**WORK REQUEST**
What you return must match the listing exactly, with every image removed.

**SOURCE MATERIAL**
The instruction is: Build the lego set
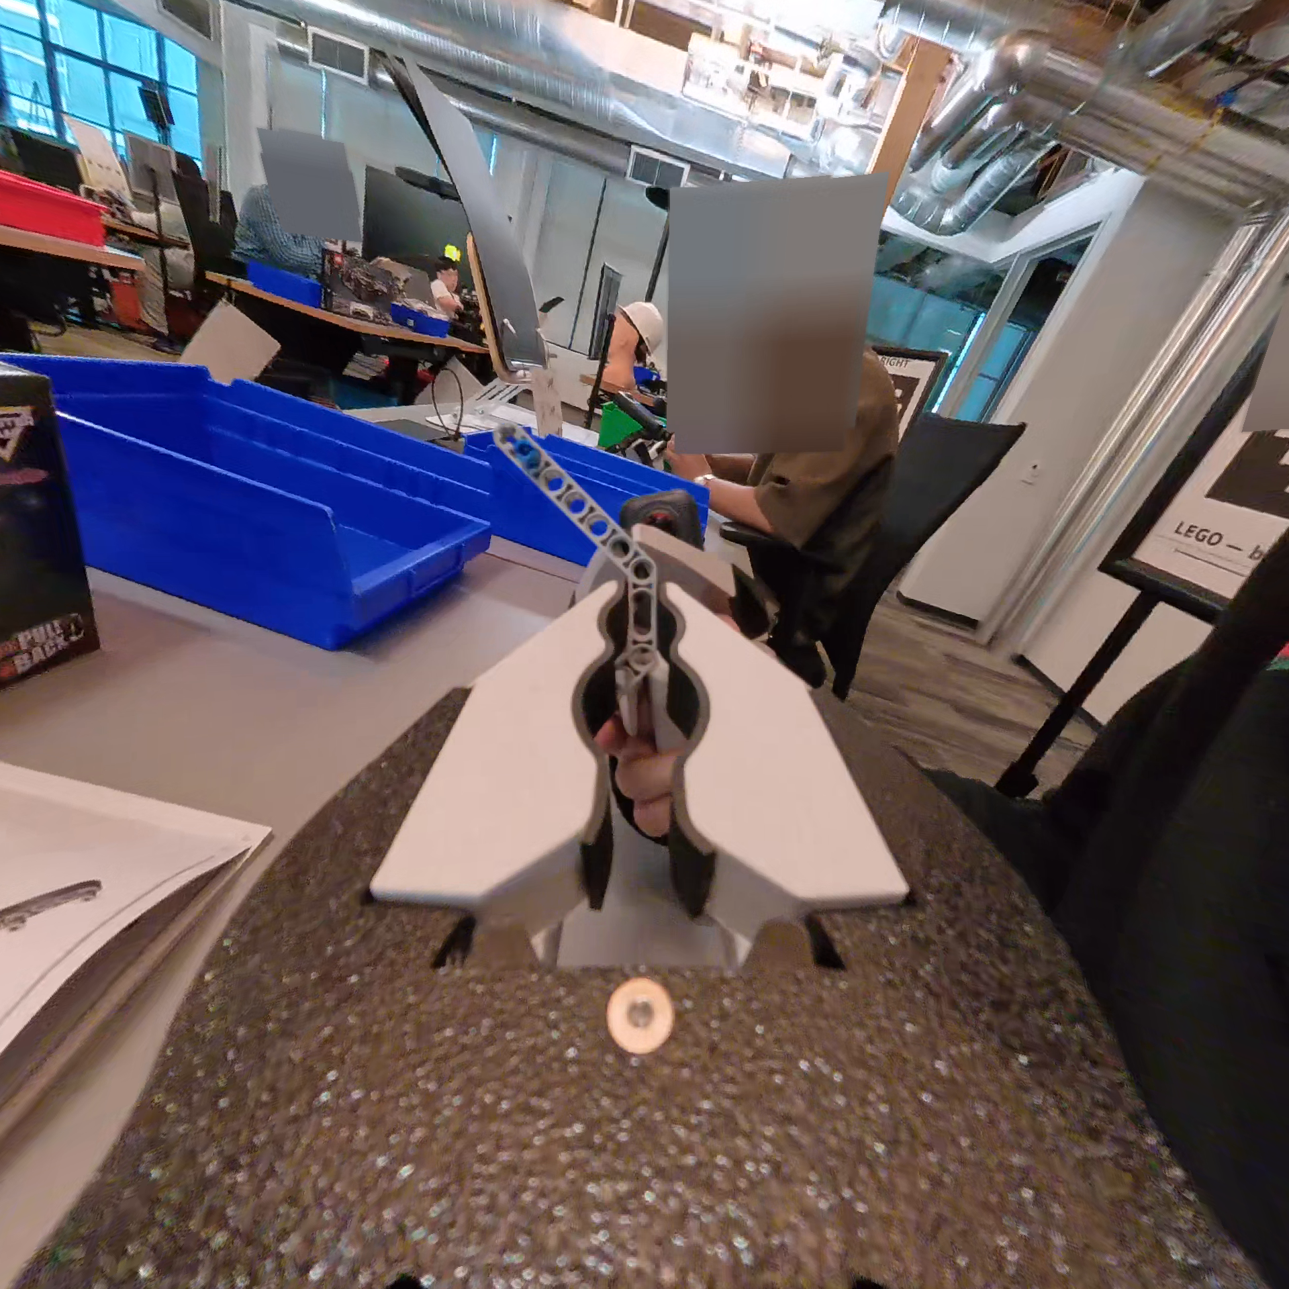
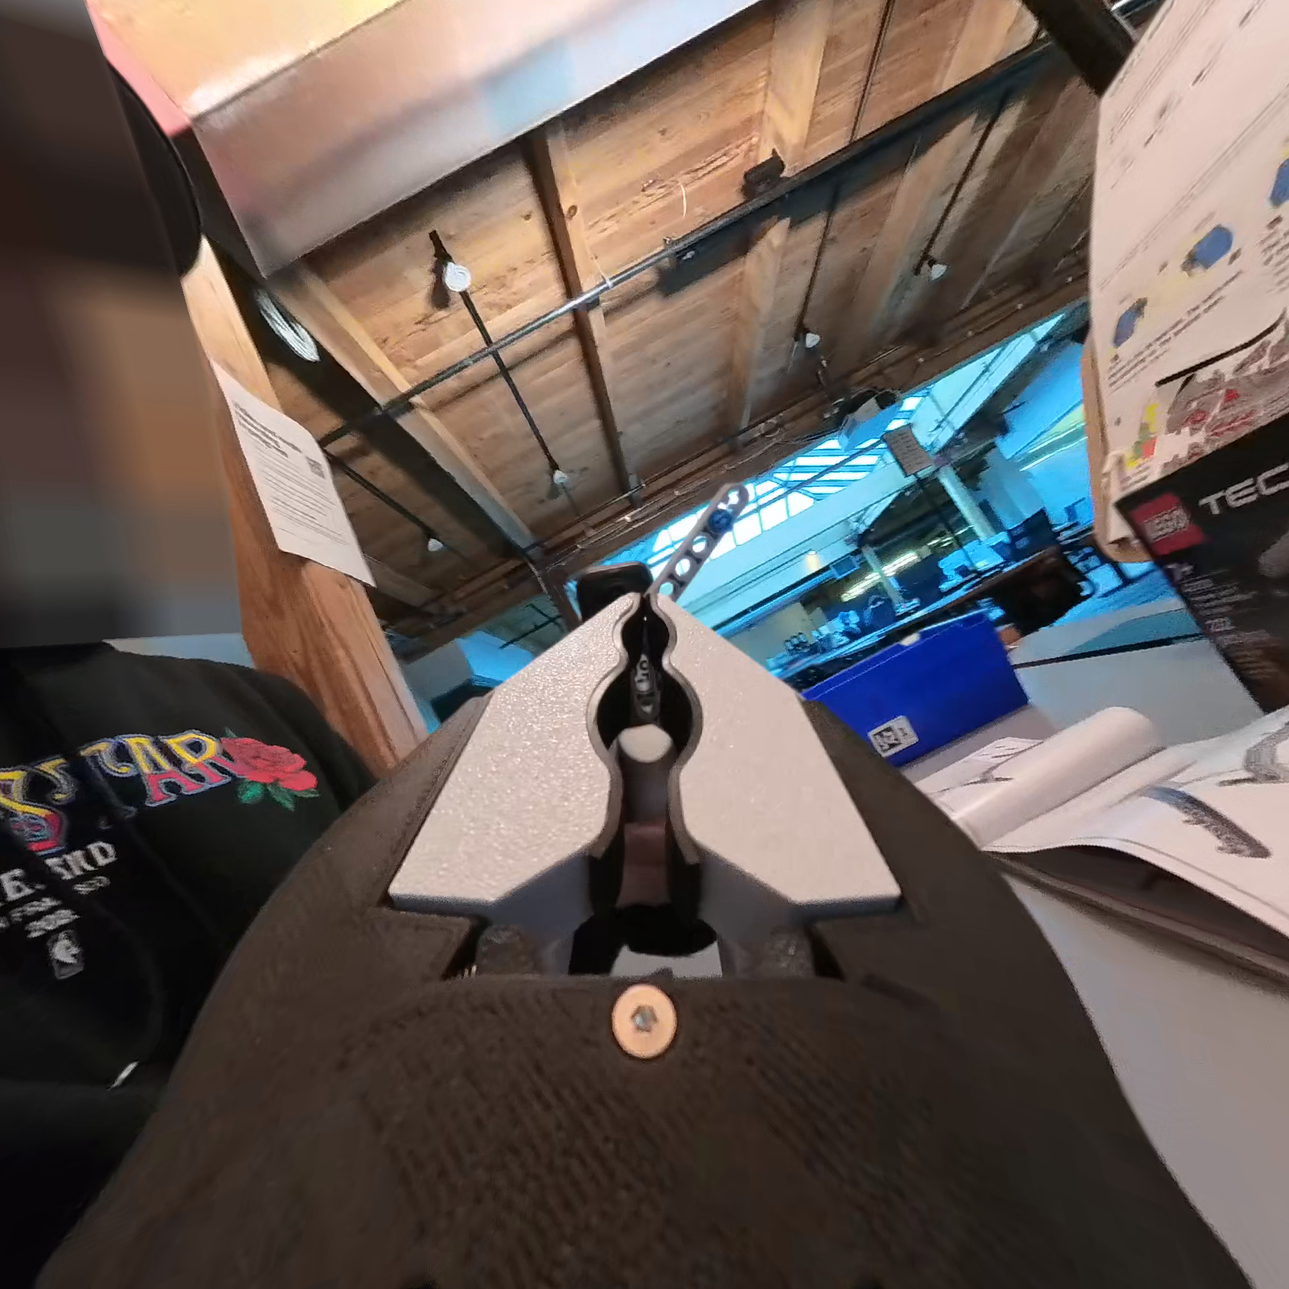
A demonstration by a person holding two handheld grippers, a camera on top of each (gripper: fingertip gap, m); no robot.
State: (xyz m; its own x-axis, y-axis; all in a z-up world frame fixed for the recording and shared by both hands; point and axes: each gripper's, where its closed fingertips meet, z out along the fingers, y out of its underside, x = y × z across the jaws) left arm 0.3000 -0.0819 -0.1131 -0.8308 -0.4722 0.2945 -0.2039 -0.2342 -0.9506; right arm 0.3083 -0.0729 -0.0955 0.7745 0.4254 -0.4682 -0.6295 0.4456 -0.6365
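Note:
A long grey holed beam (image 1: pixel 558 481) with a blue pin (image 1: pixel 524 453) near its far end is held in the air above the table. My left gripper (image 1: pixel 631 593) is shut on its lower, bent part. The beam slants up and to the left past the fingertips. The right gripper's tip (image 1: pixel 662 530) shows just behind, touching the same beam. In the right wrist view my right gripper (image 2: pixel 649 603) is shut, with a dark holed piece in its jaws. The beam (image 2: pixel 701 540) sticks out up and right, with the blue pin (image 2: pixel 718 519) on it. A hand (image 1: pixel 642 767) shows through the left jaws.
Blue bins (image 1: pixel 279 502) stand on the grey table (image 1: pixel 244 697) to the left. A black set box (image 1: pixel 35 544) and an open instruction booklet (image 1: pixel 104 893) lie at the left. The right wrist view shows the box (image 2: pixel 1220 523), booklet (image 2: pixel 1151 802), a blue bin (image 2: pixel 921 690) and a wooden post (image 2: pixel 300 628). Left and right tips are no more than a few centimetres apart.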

**YOUR SOLUTION**
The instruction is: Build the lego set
A demonstration by a person holding two handheld grippers, a camera on top of each (gripper: fingertip gap, m); no robot.
State: (xyz m; its own x-axis, y-axis; all in a z-up world frame fixed for the recording and shared by both hands; point and axes: each gripper's, where its closed fingertips meet, z out along the fingers, y out of its underside, x = y × z across the jaws) left arm 0.3000 -0.0819 -0.1131 -0.8308 -0.4722 0.2945 -0.2039 -0.2342 -0.9506; right arm 0.3083 -0.0729 -0.0955 0.7745 0.4254 -0.4682 -0.6295 0.4456 -0.6365
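Note:
A long grey holed beam (image 1: pixel 558 481) with a blue pin (image 1: pixel 524 453) near its far end is held in the air above the table. My left gripper (image 1: pixel 631 593) is shut on its lower, bent part. The beam slants up and to the left past the fingertips. The right gripper's tip (image 1: pixel 662 530) shows just behind, touching the same beam. In the right wrist view my right gripper (image 2: pixel 649 603) is shut, with a dark holed piece in its jaws. The beam (image 2: pixel 701 540) sticks out up and right, with the blue pin (image 2: pixel 718 519) on it. A hand (image 1: pixel 642 767) shows through the left jaws.
Blue bins (image 1: pixel 279 502) stand on the grey table (image 1: pixel 244 697) to the left. A black set box (image 1: pixel 35 544) and an open instruction booklet (image 1: pixel 104 893) lie at the left. The right wrist view shows the box (image 2: pixel 1220 523), booklet (image 2: pixel 1151 802), a blue bin (image 2: pixel 921 690) and a wooden post (image 2: pixel 300 628). Left and right tips are no more than a few centimetres apart.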

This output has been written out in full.